# Fish Forums Supporters



## bmlbytes (Aug 1, 2009)

So this is going to be a bit of a shameless plug. No one asked me to post this, so don't think that this is a cry for money or anything. I have been the webmaster of several websites in the past, and have worked very closely with others. Hosting a good website costs money. 

Now I have no idea what the financial situation is of the person who owns this site, nor do I care. What does matter, is that person should not be paying out of pocket for this awesome site.

You can become a FishForums supporter for $10 a year. You will get this awesome badge next to your name.







and your name will turn *BOLD*. It will make you look like you are more awesome than everyone else here. And you will be more awesome, since you helped keep this site awesome.

Go here to help out.
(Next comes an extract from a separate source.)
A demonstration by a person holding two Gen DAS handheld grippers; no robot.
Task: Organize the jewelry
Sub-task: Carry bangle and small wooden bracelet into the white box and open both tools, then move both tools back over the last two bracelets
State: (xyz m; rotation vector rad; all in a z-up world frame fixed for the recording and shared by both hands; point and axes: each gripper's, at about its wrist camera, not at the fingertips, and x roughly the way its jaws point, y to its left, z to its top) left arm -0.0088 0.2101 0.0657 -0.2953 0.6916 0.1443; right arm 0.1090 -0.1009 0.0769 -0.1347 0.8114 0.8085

I want to see a lot more supporters out there.
http://www.fishforums.com/forum/payments.php


----------



## Albino_101 (Aug 14, 2008)

I wish I still had a working paypal...


----------



## lmb (Nov 1, 2011)

I may look into donating soon


----------



## lmb (Nov 1, 2011)

I got it!


----------



## bmlbytes (Aug 1, 2009)

Yay. Thanks for helping out. I'm sure it helps a lot when people contribute even a little.


----------



## snyderguy (Feb 9, 2010)

You know, I honestly thought about this about a week ago but wasn't sure about going about to do so. I'm working on a bit of financial issues myself but I will definitely be supporting in the future.


----------



## lmb (Nov 1, 2011)

Haha I seen the word "Awesome" in your post so yeah, I got it


----------



## hXcChic22 (Dec 26, 2009)

<--------


----------



## bmlbytes (Aug 1, 2009)

↑ Awesome person


----------



## snyderguy (Feb 9, 2010)

Guess I'm not awesome :[

haha


----------



## karleee (Dec 18, 2011)

hmmmm-i think i might come....A SUPORTER


----------



## blindkiller85 (Jan 8, 2011)

If some amazing thing happens in the future money wise, I'll support the site out of my own pocket with no problem.

As it sits now, I don't know what to do myself financially. Otherwise, this would be done already.


----------



## grogan (Jan 23, 2011)

Pow! Done son! 

Great idea bml. I love this forum and might as well contribute


----------